» **WHAT YOU HAVE TO DO**: Pull every line holding the word "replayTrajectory" out of the data and copy it.

» **SOURCE DATA**:
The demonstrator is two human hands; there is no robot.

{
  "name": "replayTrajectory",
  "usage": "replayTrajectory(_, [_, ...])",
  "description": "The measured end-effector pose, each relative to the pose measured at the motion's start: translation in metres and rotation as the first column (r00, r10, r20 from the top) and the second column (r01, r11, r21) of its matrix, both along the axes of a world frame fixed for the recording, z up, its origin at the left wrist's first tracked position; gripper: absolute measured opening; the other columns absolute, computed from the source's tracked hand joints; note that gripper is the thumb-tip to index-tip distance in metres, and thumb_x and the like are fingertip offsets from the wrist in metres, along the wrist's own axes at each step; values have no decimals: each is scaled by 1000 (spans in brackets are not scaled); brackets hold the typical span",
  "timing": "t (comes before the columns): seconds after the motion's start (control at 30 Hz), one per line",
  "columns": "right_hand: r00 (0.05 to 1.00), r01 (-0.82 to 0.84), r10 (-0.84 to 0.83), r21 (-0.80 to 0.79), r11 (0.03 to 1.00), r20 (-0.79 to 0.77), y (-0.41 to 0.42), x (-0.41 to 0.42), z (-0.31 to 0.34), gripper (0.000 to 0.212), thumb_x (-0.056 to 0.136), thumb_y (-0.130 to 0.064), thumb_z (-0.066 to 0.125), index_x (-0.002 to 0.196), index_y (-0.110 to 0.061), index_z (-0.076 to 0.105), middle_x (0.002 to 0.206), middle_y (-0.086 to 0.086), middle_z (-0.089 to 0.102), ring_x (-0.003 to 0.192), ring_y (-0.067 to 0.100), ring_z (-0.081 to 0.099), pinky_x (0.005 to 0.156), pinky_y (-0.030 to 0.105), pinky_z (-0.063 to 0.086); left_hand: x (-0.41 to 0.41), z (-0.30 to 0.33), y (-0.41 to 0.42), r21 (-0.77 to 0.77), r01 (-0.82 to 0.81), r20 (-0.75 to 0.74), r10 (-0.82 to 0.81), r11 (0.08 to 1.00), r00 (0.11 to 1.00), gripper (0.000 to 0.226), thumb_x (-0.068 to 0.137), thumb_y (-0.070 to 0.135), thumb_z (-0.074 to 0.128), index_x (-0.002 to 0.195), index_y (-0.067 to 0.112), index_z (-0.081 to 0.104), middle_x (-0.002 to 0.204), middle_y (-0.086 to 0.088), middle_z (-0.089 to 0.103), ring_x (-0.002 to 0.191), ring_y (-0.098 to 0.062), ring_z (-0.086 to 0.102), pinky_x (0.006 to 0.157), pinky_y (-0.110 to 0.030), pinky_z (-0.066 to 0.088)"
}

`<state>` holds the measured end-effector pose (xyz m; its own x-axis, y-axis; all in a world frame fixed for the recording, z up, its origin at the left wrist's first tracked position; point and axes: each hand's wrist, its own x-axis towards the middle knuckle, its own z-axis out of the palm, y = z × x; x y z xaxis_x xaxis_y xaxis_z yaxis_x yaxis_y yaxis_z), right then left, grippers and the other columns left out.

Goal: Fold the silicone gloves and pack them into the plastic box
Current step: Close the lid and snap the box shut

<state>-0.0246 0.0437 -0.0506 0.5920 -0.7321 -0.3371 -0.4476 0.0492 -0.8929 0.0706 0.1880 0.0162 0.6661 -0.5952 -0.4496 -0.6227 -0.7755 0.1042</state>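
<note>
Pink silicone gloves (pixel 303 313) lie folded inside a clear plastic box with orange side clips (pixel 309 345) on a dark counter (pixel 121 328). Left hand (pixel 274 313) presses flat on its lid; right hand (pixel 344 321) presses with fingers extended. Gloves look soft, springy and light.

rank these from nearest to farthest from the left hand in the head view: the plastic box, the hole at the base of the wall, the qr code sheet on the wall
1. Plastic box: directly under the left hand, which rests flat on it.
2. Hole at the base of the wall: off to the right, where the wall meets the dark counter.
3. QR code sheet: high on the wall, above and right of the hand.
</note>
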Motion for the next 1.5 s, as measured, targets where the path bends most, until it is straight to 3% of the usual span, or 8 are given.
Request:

» **RESULT FOR THIS TASK**:
  "name": "replayTrajectory",
  "usage": "replayTrajectory(_, [_, ...])",

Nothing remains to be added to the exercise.